Reviews have been mixed so far. Frédéric Malle set himself very high standards with his original Éditions and I think people expected him to follow a similar olfactory template. But Dries Van Noten par Frédéric Malle is very different, a marked shift in mood and intent. It feels like a drawing in, a more private commitment. I sense Malle is more involved. This fragrance somehow feels more personal, a project that will allow him to explore some of his own quirks, passions and desires as he works with perfumers to create a portrait of someone or something. For now I am in lust with this observant and subtle take on popcorn candy, woods and yeasty waffles.
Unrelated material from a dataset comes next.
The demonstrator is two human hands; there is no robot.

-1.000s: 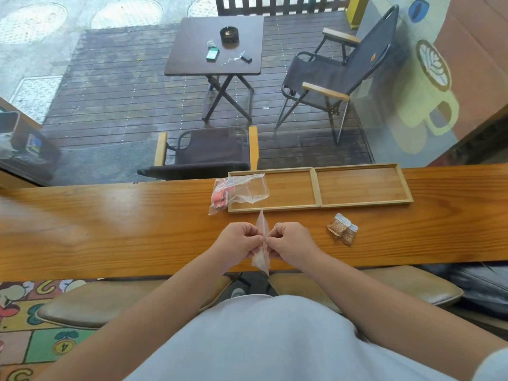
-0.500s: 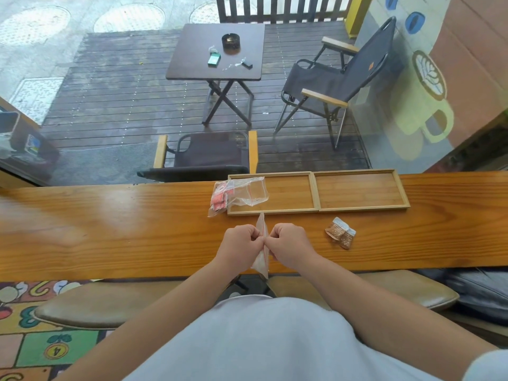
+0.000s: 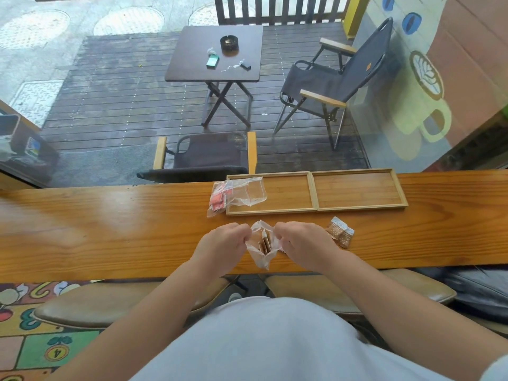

It has everything I like in a scent, style, charm, aloofness and just enough cookie dough eccentricity to turn a head in a room. What more could you want?



For more information on 'Dries Van Noten par Frédéric Malle', please click below: 




For more information on Dries Van Noten, please click below:

 



1 comment:

  1. Hello, Mr. Fox,

    thank you for the detailed and evocative review of this scent. i just bought it, and love it. I cannot smell many of the things other people do-i cannot smell the jasmine, or, most surprisingly, the patchouli. How is this possible? So I am reading some reviews, and sniffing, trying to find the saffron, the jasmine, the patch. I love the scent, and the way it sort of appears and disappears on my skin. I used to love Samara, when it first came out. Years later it seemed to singe my nose, and I wondered how I could ever have enjoyed it. I wonder now if it was the difference in raw materials that caused me to like it less. I hoe so-I am sure it was fantastic when it first came out!